_Problem details:_ Print each line of the listing once more, precisely as given.

_Information shown:_
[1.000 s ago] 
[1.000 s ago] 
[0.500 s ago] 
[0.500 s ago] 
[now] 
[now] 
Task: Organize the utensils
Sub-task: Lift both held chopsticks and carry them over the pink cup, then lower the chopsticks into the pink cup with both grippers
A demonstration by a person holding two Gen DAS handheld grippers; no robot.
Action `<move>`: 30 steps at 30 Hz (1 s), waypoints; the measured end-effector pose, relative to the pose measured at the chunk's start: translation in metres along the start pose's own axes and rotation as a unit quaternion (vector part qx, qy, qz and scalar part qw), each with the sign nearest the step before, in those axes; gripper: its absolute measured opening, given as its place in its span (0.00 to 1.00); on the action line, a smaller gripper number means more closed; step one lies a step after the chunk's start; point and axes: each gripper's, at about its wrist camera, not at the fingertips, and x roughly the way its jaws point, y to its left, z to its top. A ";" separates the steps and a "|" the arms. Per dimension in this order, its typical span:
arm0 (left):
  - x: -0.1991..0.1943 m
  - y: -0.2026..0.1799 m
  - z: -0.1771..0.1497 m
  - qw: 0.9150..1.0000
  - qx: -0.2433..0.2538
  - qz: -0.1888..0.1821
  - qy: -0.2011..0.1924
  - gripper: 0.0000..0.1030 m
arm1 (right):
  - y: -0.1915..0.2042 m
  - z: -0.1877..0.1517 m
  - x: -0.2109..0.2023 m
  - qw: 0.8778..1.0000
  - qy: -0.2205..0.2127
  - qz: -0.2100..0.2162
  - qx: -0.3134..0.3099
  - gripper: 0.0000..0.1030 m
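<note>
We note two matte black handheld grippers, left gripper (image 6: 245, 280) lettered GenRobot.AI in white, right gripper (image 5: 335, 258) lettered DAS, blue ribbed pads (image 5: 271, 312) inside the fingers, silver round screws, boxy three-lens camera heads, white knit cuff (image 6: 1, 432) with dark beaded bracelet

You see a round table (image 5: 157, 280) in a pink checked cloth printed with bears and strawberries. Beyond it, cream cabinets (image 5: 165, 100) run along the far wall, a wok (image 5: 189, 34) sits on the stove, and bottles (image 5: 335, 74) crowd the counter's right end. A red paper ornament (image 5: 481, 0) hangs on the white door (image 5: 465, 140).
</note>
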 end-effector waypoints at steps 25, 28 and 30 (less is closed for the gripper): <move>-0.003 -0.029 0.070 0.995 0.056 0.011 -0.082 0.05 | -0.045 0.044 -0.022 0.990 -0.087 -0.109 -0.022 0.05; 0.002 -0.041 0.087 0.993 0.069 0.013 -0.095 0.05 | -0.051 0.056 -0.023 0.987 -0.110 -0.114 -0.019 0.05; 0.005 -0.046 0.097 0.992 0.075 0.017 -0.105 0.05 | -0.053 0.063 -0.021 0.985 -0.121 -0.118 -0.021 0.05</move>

_Solution:_
[1.000 s ago] 
[1.000 s ago] 
[0.500 s ago] 
[0.500 s ago] 
[now] 
[now] 
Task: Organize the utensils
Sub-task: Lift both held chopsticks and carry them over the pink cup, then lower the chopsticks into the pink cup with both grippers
A demonstration by a person holding two Gen DAS handheld grippers; no robot.
Action `<move>`: 30 steps at 30 Hz (1 s), waypoints; the measured end-effector pose, relative to the pose measured at the chunk's start: translation in metres along the start pose's own axes and rotation as a unit quaternion (vector part qx, qy, qz and scalar part qw), each with the sign nearest the step before, in those axes; gripper: its absolute measured opening, given as its place in its span (0.00 to 1.00); on the action line, a smaller gripper number means more closed; step one lies a step after the chunk's start; point and axes: each gripper's, at about its wrist camera, not at the fingertips, and x roughly the way its jaws point, y to its left, z to its top. A ";" separates the steps and a "|" the arms. Per dimension in this order, its typical span:
arm0 (left):
  - x: -0.1991..0.1943 m
  - y: -0.2026..0.1799 m
  - z: -0.1771..0.1497 m
  - qw: 0.9150..1.0000
  - qx: -0.2433..0.2538
  - qz: -0.1888..0.1821
  - qy: -0.2011..0.1924
  - gripper: 0.0000..0.1030 m
arm1 (right):
  - y: -0.1915..0.2042 m
  - z: -0.1877..0.1517 m
  - x: -0.2109..0.2023 m
  - qw: 0.8778..1.0000
  - qy: -0.2205..0.2127
  - qz: -0.2100..0.2162
  - qx: -0.3134..0.3099
  - gripper: 0.0000..0.1030 m
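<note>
We note two matte black handheld grippers, left gripper (image 6: 245, 280) lettered GenRobot.AI in white, right gripper (image 5: 335, 258) lettered DAS, blue ribbed pads (image 5: 271, 312) inside the fingers, silver round screws, boxy three-lens camera heads, white knit cuff (image 6: 1, 432) with dark beaded bracelet

You see a round table (image 5: 157, 280) in a pink checked cloth printed with bears and strawberries. Beyond it, cream cabinets (image 5: 165, 100) run along the far wall, a wok (image 5: 189, 34) sits on the stove, and bottles (image 5: 335, 74) crowd the counter's right end. A red paper ornament (image 5: 481, 0) hangs on the white door (image 5: 465, 140).
</note>
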 end-effector waypoints at steps 25, 28 and 30 (less is closed for the gripper): <move>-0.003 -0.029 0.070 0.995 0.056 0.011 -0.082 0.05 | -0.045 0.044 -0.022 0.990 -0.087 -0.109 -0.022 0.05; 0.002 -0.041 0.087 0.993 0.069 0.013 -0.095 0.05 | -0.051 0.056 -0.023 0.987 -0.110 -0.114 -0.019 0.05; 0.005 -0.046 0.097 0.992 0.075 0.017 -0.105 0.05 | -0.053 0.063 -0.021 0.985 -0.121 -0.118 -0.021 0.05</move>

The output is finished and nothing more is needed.